SON UNOS NIÑOS
AL día siguiente, Laura, antes de hacer una visita, se presentó a la hora del almuerzo elegantísima, con un traje y un sombrero hechos en París, con los cuales estaba verdaderamente preciosa.
Tuvo un gran éxito: las de San Martino, la Brenda, las demás señoras la felicitaron. Sobre todo, el sombrero les parecía ideal.
Carminatti quedó extasiado.
—E bello, bellissimo —dijo con un gran entusiasmo, y todas las señoras aseguraban que era bellissimo, arrastrando la ese e inclinando la cabeza con un ademán de admiración.
—¿Y tú, no me dices nada, bambino? —preguntó Laura a César.
—Que estás muy bien.
—¿Y nada más?
—Si quieres que te eche un piropo, te diré que estás bonita hasta legitimar el incesto.
—¡Qué bárbaro! —murmuró Laura medio riendo, medio ruborizándose.
—¿Qué le ha dicho a usted? —preguntaron dos o tres.
Laura tradujo la frase al italiano, y Carminatti la encontró admirable.
—¡Exactísimo! ¡Graciosísimo! —exclamó riendo, y dio una palmada amistosa en el hombro de César.
La marquesa Sciacca contempló varias veces a Laura con miradas de estudio y una sonrisa de rencor.
—La verdad es que estos meridionales son unos niños —pensó burlonamente César—. ¡Qué arraigada tienen la preocupación de lo bello!
El napolitano era uno de los más preocupados por la estética.
César tenía su cuarto frente por frente al del signor Carminatti, y los primeros días creyó que era el de una mujer. Frascos de tocador, pulverizadores, cajas de polvos de arroz; el cuarto parecía una perfumería.
—Es curioso —pensaba César— cómo esta gente de los pueblos ilustres e históricos puede alternar los polvos de arroz y la maffia, el oppopónax y el puñal.

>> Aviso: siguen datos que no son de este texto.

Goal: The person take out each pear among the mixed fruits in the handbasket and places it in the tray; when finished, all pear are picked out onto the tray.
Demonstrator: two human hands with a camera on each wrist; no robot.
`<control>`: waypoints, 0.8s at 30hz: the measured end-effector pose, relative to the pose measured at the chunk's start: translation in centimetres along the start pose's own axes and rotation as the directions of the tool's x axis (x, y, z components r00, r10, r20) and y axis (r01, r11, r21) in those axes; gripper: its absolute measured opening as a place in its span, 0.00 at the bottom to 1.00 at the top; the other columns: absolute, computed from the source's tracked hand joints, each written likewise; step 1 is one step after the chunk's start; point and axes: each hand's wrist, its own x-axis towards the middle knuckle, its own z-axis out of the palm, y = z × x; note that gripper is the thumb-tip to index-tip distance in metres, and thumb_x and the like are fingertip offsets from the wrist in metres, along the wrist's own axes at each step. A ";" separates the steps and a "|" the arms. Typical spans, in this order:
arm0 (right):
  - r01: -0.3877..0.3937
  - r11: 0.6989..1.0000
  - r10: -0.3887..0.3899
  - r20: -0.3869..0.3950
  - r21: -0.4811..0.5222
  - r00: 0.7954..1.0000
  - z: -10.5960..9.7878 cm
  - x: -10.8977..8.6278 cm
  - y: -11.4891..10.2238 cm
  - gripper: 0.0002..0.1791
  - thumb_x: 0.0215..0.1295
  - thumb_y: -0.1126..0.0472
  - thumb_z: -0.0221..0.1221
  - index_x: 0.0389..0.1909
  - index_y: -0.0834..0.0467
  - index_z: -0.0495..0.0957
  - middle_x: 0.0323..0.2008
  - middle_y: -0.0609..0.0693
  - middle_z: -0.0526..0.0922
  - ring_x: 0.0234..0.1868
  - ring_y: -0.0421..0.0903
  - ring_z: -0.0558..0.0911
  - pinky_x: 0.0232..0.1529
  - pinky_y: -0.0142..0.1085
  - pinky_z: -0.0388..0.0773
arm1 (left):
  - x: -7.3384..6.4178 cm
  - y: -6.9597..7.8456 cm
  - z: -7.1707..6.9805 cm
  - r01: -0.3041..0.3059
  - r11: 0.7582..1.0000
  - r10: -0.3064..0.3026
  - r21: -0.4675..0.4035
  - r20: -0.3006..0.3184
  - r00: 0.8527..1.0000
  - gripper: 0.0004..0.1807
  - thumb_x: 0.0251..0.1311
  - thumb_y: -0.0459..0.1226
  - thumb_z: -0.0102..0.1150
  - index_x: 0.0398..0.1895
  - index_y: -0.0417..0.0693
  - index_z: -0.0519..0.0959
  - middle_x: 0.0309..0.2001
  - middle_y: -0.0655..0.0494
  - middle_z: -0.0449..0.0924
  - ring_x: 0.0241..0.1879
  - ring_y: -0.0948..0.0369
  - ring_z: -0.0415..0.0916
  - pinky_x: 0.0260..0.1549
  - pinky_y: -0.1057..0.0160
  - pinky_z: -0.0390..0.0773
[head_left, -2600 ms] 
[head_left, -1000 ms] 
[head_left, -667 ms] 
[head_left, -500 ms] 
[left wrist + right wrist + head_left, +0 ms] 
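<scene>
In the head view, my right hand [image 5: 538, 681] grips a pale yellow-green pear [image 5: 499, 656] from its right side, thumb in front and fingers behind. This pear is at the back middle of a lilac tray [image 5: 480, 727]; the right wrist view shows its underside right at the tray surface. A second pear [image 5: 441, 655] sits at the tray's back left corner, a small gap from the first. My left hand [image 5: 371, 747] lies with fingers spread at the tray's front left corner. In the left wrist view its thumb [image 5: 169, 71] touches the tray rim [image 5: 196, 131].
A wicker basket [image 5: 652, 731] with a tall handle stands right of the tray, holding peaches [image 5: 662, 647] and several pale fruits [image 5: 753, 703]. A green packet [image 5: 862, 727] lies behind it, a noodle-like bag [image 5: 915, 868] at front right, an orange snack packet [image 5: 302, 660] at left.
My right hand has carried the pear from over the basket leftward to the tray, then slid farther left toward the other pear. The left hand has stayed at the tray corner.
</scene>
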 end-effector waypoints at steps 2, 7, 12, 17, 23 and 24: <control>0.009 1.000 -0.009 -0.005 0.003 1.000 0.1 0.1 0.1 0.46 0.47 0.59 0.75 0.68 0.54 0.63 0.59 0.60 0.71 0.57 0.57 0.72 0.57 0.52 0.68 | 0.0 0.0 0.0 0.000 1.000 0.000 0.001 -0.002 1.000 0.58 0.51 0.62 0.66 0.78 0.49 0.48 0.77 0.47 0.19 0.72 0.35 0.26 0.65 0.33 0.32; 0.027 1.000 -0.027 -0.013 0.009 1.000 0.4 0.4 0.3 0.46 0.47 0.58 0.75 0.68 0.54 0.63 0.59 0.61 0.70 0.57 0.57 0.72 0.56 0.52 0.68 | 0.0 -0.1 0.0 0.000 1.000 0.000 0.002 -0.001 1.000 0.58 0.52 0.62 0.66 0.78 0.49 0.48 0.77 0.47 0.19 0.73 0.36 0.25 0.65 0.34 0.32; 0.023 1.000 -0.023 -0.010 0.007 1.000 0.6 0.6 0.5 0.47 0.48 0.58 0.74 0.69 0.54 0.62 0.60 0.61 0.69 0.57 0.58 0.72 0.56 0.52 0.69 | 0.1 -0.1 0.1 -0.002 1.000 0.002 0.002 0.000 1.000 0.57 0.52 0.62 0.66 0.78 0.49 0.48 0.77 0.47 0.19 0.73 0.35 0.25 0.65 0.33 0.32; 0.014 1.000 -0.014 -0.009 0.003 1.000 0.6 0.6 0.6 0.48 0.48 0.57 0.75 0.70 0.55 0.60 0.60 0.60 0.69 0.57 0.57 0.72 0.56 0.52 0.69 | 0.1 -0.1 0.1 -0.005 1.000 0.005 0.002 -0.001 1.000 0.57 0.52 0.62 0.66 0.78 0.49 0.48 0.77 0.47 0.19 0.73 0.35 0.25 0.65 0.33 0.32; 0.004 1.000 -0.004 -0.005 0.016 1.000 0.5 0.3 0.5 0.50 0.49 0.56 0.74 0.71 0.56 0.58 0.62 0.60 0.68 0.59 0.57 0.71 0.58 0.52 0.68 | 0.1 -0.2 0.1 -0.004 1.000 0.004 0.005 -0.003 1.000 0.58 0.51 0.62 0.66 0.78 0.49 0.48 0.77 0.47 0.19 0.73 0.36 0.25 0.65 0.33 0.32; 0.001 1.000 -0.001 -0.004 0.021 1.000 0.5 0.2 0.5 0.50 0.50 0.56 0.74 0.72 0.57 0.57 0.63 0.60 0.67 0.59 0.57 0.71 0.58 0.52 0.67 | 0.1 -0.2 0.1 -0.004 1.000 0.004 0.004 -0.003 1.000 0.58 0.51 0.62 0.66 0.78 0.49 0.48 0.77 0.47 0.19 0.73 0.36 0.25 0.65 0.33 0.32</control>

Casi todas las noches, después de comer, había bailoteo en el salón. Se tocaban al piano valses lánguidos de las orquestas de tzíganos. La maltesa y Carminatti solían cantar también canciones románticas de esas cuya letra y cuya música parece siempre la misma, y en las que se oye invariablemente pálpito, fúlgido, el amore y otras palabras sugestivas.
Un domingo por la tarde, que estaba lloviendo, César se quedó en el hotel.
En el salón, Carminatti hacía juegos de manos para entretener a las señoras. Luego se vio al napolitano que perseguía por los pasillos a la marquesa Sciacca y a las dos señoritas de San Martino. Ellas daban chillidos agudos cuando se las agarraba de la cintura. El demonio del napolitano era una especialidad en aquellos juegos de manos.